I applied through a recruiter. The process took 4 weeks. I interviewed at Capital One (San Francisco, CA) in May 2016
Interview
1) 2 hr hackerrank challenge.
2) 1 hr technical phone interview.
3) 1 hr coding session.
4) 4 onsite video calls. 2 f2f. This involves what would you do in a situation sort of questions.
Dealing with a manipulative recruiter was the major part who bravely and cunningly tried to confuse me with my salary expectation i expressed in an earlier call by asking to re-confirm it, like "What did u said last time, its (originally stated by me - 10k), right?". When i was rejected by someone in 4th round because my approach towards "what do i do in a situation like" did not matched with what he would do in same situation, this recruiter did not even cared to inform me even after i followed it up via 2 emails. Dont waste your time if you are genuine enough not to spice up, glorify situational, attitude related, behavioral questions and try to misguide someone about yourself.
I applied through an employee referral. The process took 1+ week. I interviewed at Capital One (Chicago, IL) in Jun 2016
Interview
It took around 2 weeks for 3 round of interview online test, telephone interview and onsite interview. I cleared both online test ( on hacker rank site ) and then 30 minutes telephone interview. At onsite there were 4 interviews of 45 minutes, 2 technical and 2 behavioural interviews. It was nice experience with the interviewers at onsite.
Interview questions [1]
Question 1
Difference between rest and soap.
Design patterns
Rest api code to read, update and delete employee data.
Oops concepts
I applied in-person. The process took 2 weeks. I interviewed at Capital One (London, England) in Jun 2016
Interview
The interview process had a telephone phase, followed by a code assignment on HackerRank and the last phase that was a full day of interviews.

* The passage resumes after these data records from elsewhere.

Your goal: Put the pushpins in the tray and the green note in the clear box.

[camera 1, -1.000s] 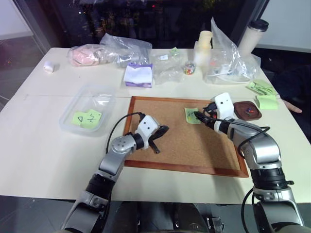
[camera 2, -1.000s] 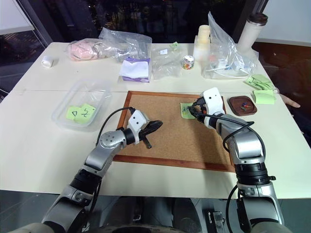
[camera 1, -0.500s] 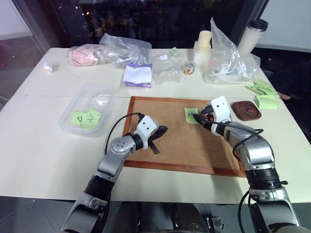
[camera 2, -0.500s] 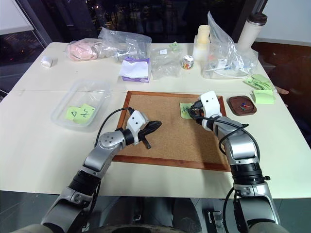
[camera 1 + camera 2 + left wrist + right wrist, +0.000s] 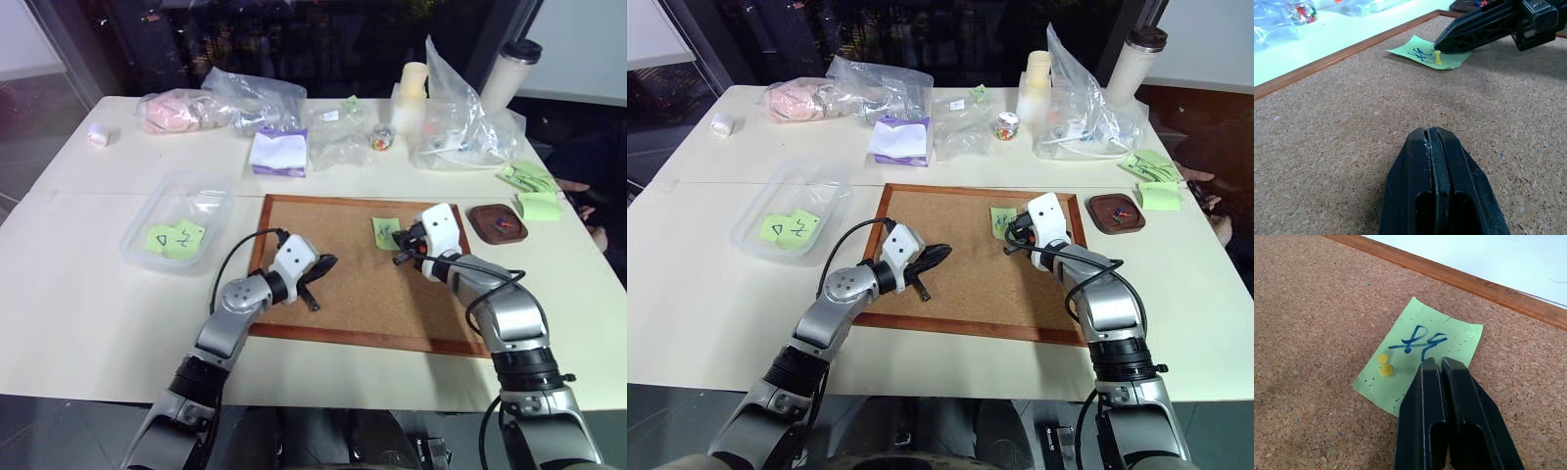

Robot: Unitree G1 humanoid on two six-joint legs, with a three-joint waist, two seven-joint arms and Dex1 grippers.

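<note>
One yellow pushpin stands upright in the green note, which lies flat on the cork board near the board's far right corner. You have the right gripper closed, fingers pressed together with nothing between them, its tips resting over the near edge of the note just beside the pin. Blue handwriting shows on the note between the pin and the fingertips. From the left wrist camera you can see the same right gripper lying low over the note's edge, close to the pin.

Your left gripper is also closed and empty, held low over bare cork toward the left half of the board, well apart from the note.

You will find the tray on the table just off the board's right edge, with a few small red and blue pins in it. The clear box sits on the table to the left of the board and holds two green slips with black marks. Further green slips lie beyond the tray. Clear bags and a small jar line the far side of the table.
</note>
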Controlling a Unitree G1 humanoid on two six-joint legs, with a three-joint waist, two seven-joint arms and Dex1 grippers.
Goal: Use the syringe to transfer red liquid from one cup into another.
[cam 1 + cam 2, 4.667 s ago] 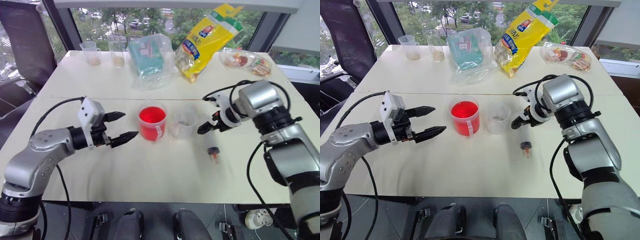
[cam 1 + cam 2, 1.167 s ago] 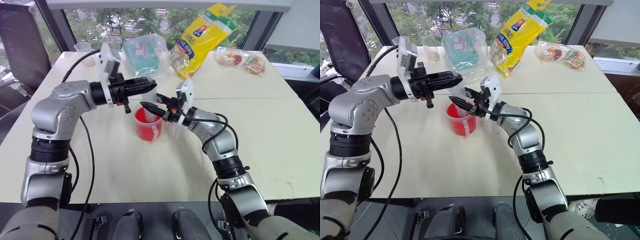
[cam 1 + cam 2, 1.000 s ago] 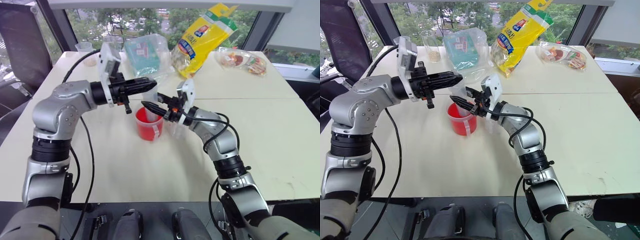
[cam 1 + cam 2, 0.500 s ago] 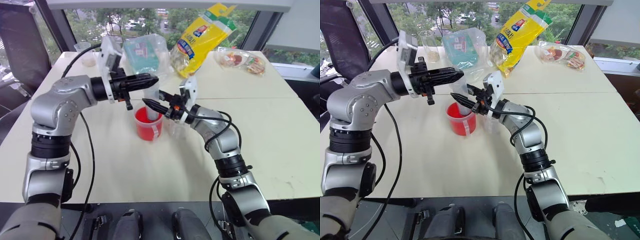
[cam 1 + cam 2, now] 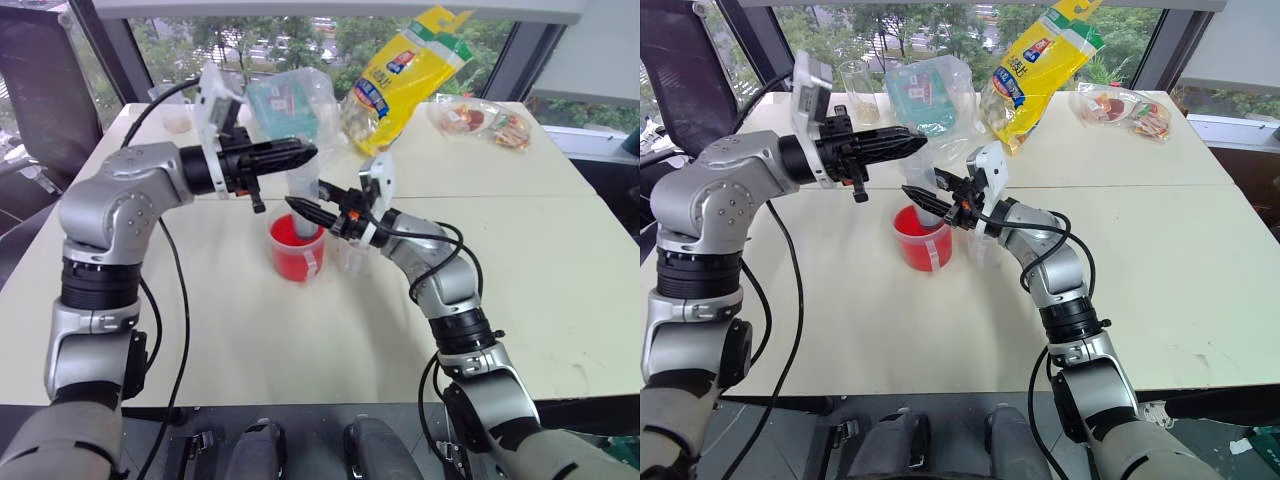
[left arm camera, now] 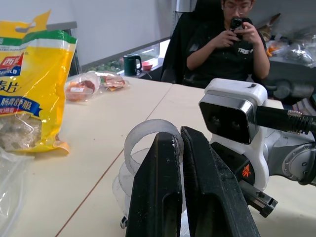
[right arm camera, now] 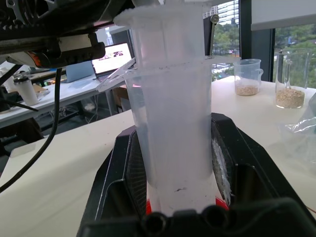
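Upright over the red-filled handled cup stands a clear syringe, its lower end inside the cup. Right jaws are closed around its barrel, with red liquid visible below. Left jaws, pointing sideways, are clamped on the plunger top. Just beside the handled cup, a smaller clear cup sits on the pale worktop.

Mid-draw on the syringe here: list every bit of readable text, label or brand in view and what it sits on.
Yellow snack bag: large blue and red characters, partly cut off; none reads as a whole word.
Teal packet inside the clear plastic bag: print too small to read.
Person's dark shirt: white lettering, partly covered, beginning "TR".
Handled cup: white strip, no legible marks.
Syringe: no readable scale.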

The HackerRank challenge was deplorably unsuited for the role offered. I'm told they are trying to improve though. It was of average complexity, consisted of 3 increasingly more difficult tasks and lasted 90 minutes.
The face to face interview was composed of a pair programming challenge, a behavioural interview, CV-based questioning and an architectural interview (whiteboarding).
The pair programming challenge was quite easy. The CV-based questioning was intense in that it was an honest effort to find the edge of my knowledge based on the experience stated in the resume.
The architecture part is easy to fail if the candidate doesn't have enough experience in conceptualizing a system.
What got me burned was the behavioural part. Google for it to see what I mean. It's all sorts of situational questions which will either leave you scrambling to remember such a situation in your experience or thinking of whether or not to make something up. I found that part stressful.
However the most disturbing part for me was what the recruiter told me afterwards when delivering the "it was a tough decision but we have to say no" speech. It was a hypocrite talk with phrases like "everyone who met you liked you very much, but we don't think you'll fit in the team", "we don't think you're right for the position now but we definitely want to keep you on file for the future", "we thank you for the time you took to interview with us and to make it not be a waste of time for you we'll shortly send you detailed feedback about the interview", "we don't think we'll be able to quench your thirst for learning new tech" even though on the phone they stated that there are many interesting avenues and technologies pursued at the moment in my engineering field.
A few weeks later and after a few emails that never got answered I realize that their promise of detailed feedback was empty words.